Each of the links in figure 1 represents a contribution that one task made to the following task. These relationships are further discussed by task in the following sections.

Task 2-Literature Review

The project began with a literature review. Through this review, a list of geometries and expectation elements that can be challenging to drivers at interchanges was created. These geometries and expectation elements were used to search for candidate scenarios in the task 3 focus group protocol. Task 2 was also used to contribute the methodology to the task 6 data collection plan. In addition, task 2 contributed directly to the study outcomes by providing a summary of existing design principles and guidance for designing roadway elements that conform to driver expectations.

Task 3-Focus Group Protocol

The scenarios developed in the task 3 focus group protocol incorporated the geometries and interchange elements associated with driver expectations identified in the literature review. These were used in addition to the complexity factors identified in the TTI project.(6) The task 3 outputs included a moderator guide, dynamic scenario videos, and a response booklet for the task 4 focus groups.

Task 4-Gather Feedback from Drivers

The focus group activities provided inputs for several tasks and contributed directly to the overall project objectives of identifying driver expectations at interchanges. Specifically, the key themes related to driver navigation strategies from the focus groups led to the formulation of the driver navigation model in the task 5 task analysis. Drivers in the focus groups provided details about driver strategies for using the information that they read, filling in information that they needed, and creating new expectations. Additionally, focus group comments validated the driver activities and provided the specific scenarios and key maneuvers used in the task analysis.

Some of the driver challenges or interesting expectation trends identified in the focus groups were incorporated into the data collection plans developed in task 6. These plans also utilized some of the guide signs identified as being problematic in certain driving scenarios discussed in the focus groups.

Task 5-Task Analysis

The task analysis primarily contributed to the study objectives by providing information about how various interchange elements affect driver tasks and performance and by identifying the key driving challenges during specific interchange navigation scenarios. The results of this analysis are included in a separate report.(4)

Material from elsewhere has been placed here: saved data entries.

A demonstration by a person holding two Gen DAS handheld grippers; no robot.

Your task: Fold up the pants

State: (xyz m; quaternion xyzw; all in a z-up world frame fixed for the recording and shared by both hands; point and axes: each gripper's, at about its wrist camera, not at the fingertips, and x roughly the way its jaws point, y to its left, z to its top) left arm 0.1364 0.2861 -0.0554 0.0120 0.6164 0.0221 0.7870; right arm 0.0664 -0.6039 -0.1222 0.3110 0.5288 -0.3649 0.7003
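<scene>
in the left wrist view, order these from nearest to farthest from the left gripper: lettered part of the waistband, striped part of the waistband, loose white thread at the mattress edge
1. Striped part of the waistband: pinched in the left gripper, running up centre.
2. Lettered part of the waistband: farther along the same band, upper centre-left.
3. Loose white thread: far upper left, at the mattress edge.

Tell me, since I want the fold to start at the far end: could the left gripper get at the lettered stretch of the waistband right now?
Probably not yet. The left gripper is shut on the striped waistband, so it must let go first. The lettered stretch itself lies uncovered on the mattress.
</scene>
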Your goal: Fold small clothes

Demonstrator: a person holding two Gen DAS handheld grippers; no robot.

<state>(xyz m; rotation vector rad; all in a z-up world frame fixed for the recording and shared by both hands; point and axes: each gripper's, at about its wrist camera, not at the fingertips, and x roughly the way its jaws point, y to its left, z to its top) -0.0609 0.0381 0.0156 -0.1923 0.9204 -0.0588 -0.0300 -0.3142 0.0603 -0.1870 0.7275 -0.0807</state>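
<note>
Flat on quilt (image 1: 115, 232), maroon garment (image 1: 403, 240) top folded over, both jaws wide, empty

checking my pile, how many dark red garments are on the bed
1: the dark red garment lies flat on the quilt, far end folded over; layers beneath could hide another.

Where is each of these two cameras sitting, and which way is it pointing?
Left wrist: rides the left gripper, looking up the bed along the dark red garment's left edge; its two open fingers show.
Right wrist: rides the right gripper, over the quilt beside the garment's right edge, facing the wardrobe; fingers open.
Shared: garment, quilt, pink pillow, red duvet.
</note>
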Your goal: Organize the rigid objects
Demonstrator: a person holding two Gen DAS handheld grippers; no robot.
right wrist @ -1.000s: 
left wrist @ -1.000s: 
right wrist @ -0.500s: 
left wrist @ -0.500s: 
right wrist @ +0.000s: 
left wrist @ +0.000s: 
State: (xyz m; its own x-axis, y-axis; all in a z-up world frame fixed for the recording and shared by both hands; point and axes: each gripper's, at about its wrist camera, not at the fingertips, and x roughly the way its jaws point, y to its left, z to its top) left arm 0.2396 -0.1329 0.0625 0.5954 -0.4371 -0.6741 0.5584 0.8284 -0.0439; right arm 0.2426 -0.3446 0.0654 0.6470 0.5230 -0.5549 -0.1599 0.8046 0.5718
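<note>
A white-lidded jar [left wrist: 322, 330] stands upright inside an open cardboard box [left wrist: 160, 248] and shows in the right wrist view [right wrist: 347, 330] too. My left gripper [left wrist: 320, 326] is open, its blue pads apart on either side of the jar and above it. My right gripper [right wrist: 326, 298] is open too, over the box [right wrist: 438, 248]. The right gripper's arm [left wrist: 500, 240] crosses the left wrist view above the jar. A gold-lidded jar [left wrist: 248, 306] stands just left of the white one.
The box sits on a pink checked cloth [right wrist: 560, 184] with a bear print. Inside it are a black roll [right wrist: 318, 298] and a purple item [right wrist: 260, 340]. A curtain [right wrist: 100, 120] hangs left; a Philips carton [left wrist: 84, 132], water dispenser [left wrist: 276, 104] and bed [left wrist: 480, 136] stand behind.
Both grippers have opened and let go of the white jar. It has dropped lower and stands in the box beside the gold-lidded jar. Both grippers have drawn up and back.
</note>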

Task 6-Data Collection Plan

The task 6 data collection plan was developed using a methodology identified during the literature review, and it used several of the signs that gave drivers problems during the focus group driving scenarios. Candidate topics were selected in conjunction with TTI as part of their driving simulator scenario development activities done in parallel with this project.(6)

Task 7-Collect Experimental Data about Driver Expectations at Interchanges

The task 7 data collection primarily contributed to the study objectives by measuring driver behavior in relation to specific sign elements and determining very specific relationships between navigation sign elements and driver decisions.

Overview of Report

This report provides a description of the tasks, activities, and results of the literature review, focus groups, and data collection activities conducted in this project. The body of this report contains the following three chapters, one for each of these tasks:

The technical chapters are followed by an overall "Conclusions and Recommendations" chapter and report appendices.